Valley Bank of Kalispell didn't enter the investment products business by choice.
In 1988, A.J. "Jack" King realized he had to stop people from withdrawing deposits from his Montana bank and putting them in higher- yielding mutual funds.
"We were seeing an exodus of about a quarter of a million dollars a week," said Mr. King, president of the $105 million-asset bank. "We had to do something."
And that meant hiring Thomas E. Gunderson, who had already persuaded dozens of Midwest bankers that they could battle the brokerage firms.
Mr. Gunderson is president and chief executive officer of Investment Centers of America, a 15-year-old Bismarck, N.D., firm that runs investment products sales programs for 250 community banks in 22 states.
Starting out with just a handful of North Dakota bankers as clients, the third-party marketing firm pushed mutual funds, annuities, stocks, and bonds in some of the nation's smallest towns.
Investment Centers of America and its sister company, Invest Financial Corp., Tampa, were bought last year by Nashville-based First American Corp.

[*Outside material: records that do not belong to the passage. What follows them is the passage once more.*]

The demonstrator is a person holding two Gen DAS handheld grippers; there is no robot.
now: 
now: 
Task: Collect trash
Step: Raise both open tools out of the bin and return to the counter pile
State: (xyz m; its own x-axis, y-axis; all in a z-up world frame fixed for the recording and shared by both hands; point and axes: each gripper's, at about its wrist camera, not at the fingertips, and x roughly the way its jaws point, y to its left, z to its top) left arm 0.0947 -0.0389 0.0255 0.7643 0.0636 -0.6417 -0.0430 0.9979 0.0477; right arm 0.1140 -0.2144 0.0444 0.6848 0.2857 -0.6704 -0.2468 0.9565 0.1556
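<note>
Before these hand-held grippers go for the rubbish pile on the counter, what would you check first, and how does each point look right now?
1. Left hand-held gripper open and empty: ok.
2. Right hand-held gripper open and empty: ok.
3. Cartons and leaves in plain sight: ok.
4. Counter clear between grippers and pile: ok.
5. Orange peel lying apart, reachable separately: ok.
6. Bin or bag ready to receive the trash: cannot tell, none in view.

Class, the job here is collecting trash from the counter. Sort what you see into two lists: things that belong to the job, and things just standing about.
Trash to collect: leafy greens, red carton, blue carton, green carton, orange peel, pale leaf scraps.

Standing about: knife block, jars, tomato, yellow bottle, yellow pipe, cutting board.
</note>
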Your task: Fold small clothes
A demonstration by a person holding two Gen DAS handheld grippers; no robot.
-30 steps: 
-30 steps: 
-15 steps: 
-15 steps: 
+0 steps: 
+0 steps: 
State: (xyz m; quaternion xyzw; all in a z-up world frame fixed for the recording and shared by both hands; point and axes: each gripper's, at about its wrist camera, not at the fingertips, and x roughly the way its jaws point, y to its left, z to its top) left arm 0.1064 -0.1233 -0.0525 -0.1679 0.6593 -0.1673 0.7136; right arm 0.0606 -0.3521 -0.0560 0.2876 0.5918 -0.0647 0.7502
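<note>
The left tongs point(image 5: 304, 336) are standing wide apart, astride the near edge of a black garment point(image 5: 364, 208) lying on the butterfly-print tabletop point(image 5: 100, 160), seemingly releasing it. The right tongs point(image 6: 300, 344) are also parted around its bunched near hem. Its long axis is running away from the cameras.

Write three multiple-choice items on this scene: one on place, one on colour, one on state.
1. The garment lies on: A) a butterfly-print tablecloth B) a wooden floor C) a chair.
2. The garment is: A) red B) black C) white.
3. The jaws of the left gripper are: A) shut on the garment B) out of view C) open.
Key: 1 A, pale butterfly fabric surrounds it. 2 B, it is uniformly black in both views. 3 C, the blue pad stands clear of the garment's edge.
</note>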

Mr. Gunderson said the deal did not affect his company's strategy of targeting towns in the country's midsection where Merrill Lynch doesn't want to tread. Investment Centers of America does go head-to-head with Edward D. Jones & Co., the St. Louis-based investment house. "We just like to say we're Edward Jones inside of a bank," Mr. Gunderson said.
A bank's size isn't important, he said. What matters is a community's demand for investment products.
Still, neither Merrill Lynch nor Edward Jones need fear community banks just yet. Currently, fewer than 10% of the roughly 7,000 banks with less than $500 million of assets sell investment products.
But community banks are increasingly discovering that they're losing deposits to uninsured investments. Often, it's a big city investment firm or even a larger commercial bank luring customers away with promises of higher yields.
And when customers leave, they take away with them the community bank's bread and butter.
"In today's world, the brokerage companies will also take the person's checking and money market account," said David E. Broyles, president of First National Bank in Alamosa, Colo. The $125 million-asset bank started selling mutual funds through Mr. Gunderson's firm in 1993.
Mr. Gunderson said he's signed up about two banks a month since 1982-and the business is still growing. His clients now average about $175,000 of gross revenue a year from investment product sales, he said, compared with an average of $80,000 five years ago.
Community banks lease space to Investment Centers of America, which pays rent on the basis of fees earned.
Mr. Gunderson estimated that it costs about $25,000 for a community bank to start an investment program through his firm.